Longboarding: The Missing Piece to Your Morning Commute

Longboarding: The Missing Piece to Your Morning Commute

Photo Credit: Jona Enriquez 

An interview with the creator of Toronto skate brand Longboard Living 

Stefanie Menezes, Lifestyle Editor 

The end of winter at U of T is marked by many things: the occasional glimpse of sun after a week of rain, a sudden increase in lecture attendance rates, and the sounds of student life returning to the city. 

There is one specific brand of sounds heard on campus, however, that denotes the return of spring like no other: the familiar crunch of gravel, the whirring of wheels, and often, the roar of encouragement from a group of skaters in Queen’s Park as one of them lands a trick. According to local skate shop owner Ryan Rubin, skateboarding rebels against the notion of the “traditional sport” in many ways, but the most important difference is that competition is secondary to the community. A diverse range of skater communities exists all around Toronto, welcoming riders with different interests and reasons for riding, but Rubin believes that one side of the board is particularly relevant to students in the city: longboarding for the urban commuter.   

Both skateboarding and longboarding have evolved from their traditional capacities into a sustainable and convenient mode of travel to school and work while allowing students to enjoy the “oasis of paved roads” within the city, he explains, sharing that his favourite aspect of skating in Toronto is that it combines this access to transportation with real fitness benefits, like improving your balance and strengthening your muscles. On top of that, skating to class is an eco-friendly alternative to driving, not to mention a way to avoid the stress of Toronto’s infamous public transit delays. There are also mental benefits to making the switch, such as a boost to your mood and energy level. These factors are among many that led Rubin to create his commuter-focused skate brand, Longboard Living, in 2008. 

Karna Goswami, Longboard Living’s Community Manager and member of U of T’s own Skateboarding Club shares that he first started skateboarding to get to class on time but discovered that it made the city more accessible to him in other ways. For Goswami, like many skaters who value the community and self-expression found within skate culture, skateboarding in Toronto is a unique way of recontextualizing spaces like office parks and city streets. He says that while he could be miserable on the way to a 9 am class on a Friday, skating has added ease and enjoyment to his early-morning commutes. 

Both Rubin and Goswami highlight community as one of the best parts of being a skater. Longboard Living is in the heart of one of Toronto’s most vibrant and creative districts, Kensington Market. It has been a pillar of the city’s skater communities for over a decade. Rubin, who opened the shop in 2010, has witnessed the growth of skate culture over the years and emphasizes the importance of different subgroups connecting to support new skaters. 

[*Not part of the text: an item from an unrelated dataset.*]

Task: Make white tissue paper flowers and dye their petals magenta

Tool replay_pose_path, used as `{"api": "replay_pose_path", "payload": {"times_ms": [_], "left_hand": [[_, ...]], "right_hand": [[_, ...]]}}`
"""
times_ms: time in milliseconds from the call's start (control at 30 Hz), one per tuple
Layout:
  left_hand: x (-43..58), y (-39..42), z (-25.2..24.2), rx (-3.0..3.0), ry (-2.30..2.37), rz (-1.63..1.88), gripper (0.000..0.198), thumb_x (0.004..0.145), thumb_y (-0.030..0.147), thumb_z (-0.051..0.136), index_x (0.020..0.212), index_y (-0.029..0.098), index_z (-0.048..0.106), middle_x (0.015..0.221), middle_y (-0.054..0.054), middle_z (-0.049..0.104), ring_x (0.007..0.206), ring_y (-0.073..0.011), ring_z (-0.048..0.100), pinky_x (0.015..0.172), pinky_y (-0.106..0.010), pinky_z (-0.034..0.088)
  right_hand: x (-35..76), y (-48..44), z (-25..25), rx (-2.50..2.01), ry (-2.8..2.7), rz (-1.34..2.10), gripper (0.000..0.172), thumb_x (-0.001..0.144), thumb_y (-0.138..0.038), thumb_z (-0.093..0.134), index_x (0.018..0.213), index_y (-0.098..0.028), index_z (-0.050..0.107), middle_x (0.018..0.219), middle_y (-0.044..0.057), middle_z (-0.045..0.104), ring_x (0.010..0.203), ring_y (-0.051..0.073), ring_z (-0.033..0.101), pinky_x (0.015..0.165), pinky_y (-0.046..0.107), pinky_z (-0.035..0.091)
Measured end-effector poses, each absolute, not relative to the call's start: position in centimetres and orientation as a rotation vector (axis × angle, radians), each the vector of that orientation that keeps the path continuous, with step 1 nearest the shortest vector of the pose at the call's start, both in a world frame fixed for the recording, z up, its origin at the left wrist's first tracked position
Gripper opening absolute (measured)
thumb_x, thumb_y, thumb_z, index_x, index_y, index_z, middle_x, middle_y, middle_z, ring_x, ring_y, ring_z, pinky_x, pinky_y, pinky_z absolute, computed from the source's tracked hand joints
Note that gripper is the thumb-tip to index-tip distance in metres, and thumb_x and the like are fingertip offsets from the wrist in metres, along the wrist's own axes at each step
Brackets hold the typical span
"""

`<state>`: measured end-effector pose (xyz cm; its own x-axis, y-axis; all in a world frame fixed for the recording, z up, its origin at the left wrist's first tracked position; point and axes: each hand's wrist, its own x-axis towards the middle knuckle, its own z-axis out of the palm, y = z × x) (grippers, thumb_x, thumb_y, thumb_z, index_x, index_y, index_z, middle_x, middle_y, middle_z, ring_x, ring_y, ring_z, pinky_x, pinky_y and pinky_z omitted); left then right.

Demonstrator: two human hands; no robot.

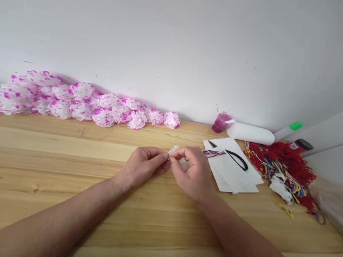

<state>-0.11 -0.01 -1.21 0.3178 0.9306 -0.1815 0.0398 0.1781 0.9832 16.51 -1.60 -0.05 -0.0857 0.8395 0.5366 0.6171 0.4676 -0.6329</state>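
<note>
White material (173, 150), mostly hidden, is pinched by left hand (143, 165) and right hand (193, 174).

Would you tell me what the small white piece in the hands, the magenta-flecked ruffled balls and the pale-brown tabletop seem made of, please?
Small white piece: perhaps matte tissue or cloth, apparently crinkled, largely hidden.
Magenta-flecked white ruffled balls: probably matte tissue paper, possibly fabric, given the crinkled layers.
Pale-brown tabletop: likely wood, smooth, slightly glossy, showing grain.

We've got a small, thin white tissue (173, 149) pinched in our fingertips (166, 157), midway left to right, kinda crumpled, mostly hidden tbh.
</note>
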Motion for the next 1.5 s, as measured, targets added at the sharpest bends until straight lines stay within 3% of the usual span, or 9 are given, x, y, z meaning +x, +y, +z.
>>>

Skateboarding, like any new activity, can be daunting for those who do not know where to start. Longboard Living aims to make the process easier for new skaters through their “Longboard Learning” beginner lessons and their weekly “Side Street Surfing” group-ride sessions that help new learners connect with other skaters. For those still unsure when entering the shop, the team at Longboard Living is available for a no-pressure chat about how to get started, from finding the right board and equipment to learning basic techniques. 

When it comes to advice about how to begin skating, Rubin suggests learning the muscle groups and the basic motion used to push a board forward when riding, called a “kick-squat.” For Goswami, becoming a skater starts with being around the board and keeping it accessible for short trips to the convenience store or around the block – and the first step to that is investing in quality gear that suits both your needs and style. 

For beginner or commute-focused skaters, longboarding is a favourable choice for its build, which has softer wheels and a wider body and trucks than a skateboard. This makes the average longboard more accessible and safer to learn. However, Longboard Living’s custom “drop deck” style takes the experience one step further, offering a board lower to the ground, which increases stability and helps riders conserve energy when pushing it forward. This board shape was at the core of Rubin’s initial vision when he collaborated with local builders and artists to develop the first round of custom longboards fifteen years ago. 

Despite the shop’s expansion of its products and community services over the years, the philosophy of “Longboard Living” remains the same. Rubin sums it up by saying, “If you can leave your house with your board, you’re going to go on an epic ride, have lots of fun, and you’re going to feel good.” Those features, along with added mobility around the city and the opportunity to meet new people, make longboarding an inviting travel method for every eco-conscious and open-minded commuter this spring.